Virginia Tech® home

Prediction Equations: Intuition and Implementation in Forestry

ID

CNRE-184P

Authors as Published

Authored by Corey Green, Assistant Professor, Forest Resources and Environmental Conservation, Virginia Tech

EXPERT REVIEWED

Consider the following scenario: A forester is tasked with determining the value of the standing timber in a 75-acre, 25-year-old planted loblolly pine stand. Depending on the region, timber may be sold by the cubic foot, green or dry ton, board foot (the equivalent volume of a 1-inch-thick piece of wood, 12 inches square), or even by carbon content. The forester has simple tools for measuring the diameter at breast height (diameter at 4.5 feet above the ground, commonly referred to as DBH) and stem height (total height from ground to tip, or THT). How would the forester go about this? Cutting the trees down is not an option, so some way of predicting the standing content is needed.

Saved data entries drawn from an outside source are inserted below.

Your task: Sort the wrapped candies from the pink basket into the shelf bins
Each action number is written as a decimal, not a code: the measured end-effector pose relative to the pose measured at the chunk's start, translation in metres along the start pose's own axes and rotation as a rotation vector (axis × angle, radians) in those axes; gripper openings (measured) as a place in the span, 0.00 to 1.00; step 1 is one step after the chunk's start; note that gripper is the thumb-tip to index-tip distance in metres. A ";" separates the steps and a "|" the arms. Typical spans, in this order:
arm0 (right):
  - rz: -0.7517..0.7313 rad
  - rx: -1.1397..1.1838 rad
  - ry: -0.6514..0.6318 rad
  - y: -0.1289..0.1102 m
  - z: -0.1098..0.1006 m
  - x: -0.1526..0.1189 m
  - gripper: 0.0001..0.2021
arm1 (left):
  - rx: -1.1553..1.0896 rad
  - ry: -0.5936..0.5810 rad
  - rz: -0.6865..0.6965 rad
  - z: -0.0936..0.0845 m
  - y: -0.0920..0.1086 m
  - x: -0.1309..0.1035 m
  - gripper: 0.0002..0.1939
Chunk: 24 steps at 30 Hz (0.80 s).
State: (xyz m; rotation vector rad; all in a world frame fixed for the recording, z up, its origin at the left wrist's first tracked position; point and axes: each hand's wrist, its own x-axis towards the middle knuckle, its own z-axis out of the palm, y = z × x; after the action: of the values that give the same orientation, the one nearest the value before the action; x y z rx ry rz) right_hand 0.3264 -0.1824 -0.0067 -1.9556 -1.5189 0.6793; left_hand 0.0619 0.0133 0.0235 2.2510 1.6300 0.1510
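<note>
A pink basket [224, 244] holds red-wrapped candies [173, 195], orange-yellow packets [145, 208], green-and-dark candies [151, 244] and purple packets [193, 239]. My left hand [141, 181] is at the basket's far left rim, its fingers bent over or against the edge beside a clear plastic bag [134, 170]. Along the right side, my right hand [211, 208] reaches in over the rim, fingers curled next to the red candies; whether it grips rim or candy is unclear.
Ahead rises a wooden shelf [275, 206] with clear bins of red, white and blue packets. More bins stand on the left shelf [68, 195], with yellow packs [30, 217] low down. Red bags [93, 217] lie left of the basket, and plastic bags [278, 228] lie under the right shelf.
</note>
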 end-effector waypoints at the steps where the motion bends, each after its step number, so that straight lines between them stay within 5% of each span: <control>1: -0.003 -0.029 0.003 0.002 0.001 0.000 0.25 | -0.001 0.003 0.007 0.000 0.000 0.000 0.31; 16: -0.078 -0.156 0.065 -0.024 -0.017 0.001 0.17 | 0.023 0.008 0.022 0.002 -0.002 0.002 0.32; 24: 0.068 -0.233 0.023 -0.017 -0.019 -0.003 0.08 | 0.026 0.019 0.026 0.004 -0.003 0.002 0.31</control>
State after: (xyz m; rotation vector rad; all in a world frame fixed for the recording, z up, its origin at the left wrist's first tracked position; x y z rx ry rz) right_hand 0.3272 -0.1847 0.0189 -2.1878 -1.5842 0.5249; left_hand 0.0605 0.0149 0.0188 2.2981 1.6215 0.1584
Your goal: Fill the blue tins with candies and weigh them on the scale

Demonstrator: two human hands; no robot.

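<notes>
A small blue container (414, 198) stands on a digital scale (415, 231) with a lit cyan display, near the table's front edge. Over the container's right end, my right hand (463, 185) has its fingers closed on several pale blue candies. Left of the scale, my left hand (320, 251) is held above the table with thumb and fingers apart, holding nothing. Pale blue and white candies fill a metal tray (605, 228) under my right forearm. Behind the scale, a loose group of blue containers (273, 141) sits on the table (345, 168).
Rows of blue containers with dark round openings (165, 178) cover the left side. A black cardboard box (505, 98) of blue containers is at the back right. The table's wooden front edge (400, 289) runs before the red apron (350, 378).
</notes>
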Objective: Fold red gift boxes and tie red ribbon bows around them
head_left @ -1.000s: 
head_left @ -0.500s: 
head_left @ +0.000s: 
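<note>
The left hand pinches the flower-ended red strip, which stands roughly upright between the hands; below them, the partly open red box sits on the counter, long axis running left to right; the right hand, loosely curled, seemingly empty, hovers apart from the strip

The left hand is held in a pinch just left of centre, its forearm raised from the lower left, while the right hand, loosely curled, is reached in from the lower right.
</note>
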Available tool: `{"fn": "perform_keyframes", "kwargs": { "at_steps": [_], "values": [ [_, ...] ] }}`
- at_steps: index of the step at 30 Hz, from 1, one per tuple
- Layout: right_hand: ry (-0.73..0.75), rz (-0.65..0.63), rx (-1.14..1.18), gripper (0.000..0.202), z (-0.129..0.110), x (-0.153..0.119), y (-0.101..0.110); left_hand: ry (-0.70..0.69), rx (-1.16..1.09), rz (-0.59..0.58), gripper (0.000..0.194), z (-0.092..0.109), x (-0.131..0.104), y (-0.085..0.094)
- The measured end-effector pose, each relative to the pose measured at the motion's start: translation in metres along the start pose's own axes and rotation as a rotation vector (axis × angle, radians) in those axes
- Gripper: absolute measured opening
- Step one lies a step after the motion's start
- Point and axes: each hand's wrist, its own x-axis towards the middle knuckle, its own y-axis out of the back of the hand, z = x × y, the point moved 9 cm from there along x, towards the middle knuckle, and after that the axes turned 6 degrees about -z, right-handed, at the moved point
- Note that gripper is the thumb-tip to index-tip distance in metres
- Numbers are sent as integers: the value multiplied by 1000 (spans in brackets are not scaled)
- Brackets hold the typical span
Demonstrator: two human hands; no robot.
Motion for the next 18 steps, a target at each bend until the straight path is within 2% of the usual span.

Another scenario: A forester needs an estimate of the average height of trees in a given forest. Measuring height is not difficult, but it is more time consuming than measuring DBH. The forester decides to measure DBH on all trees but heights on just a subset. The forester now needs a way to determine the heights of the trees not measured.

Both of the scenarios above represent situations where something relatively difficult to measure is needed (e.g., tree volume) and only simple, easy measurements are available (e.g., DBH).

The objective of this article is to describe and demonstrate a powerful statistical tool called linear regression. This technique can be used to predict tree characteristics that are difficult to measure but important for forest management. Yellow poplar (Liriodendron tulipifera) data from Burkhart, Avery, and Bullock (2019) will be used to illustrate this statistical tool.

In figure 1 below, a scatterplot is used to show the relationship between two characteristics. Each open circle represents an x-y pair. The easier-to-measure characteristics for an individual are located on the x-axis (horizontal). The y-axis (vertical) represents the harder- to-measure characteristics for those same individuals. The red arrows refer to a single individual’s x and y values.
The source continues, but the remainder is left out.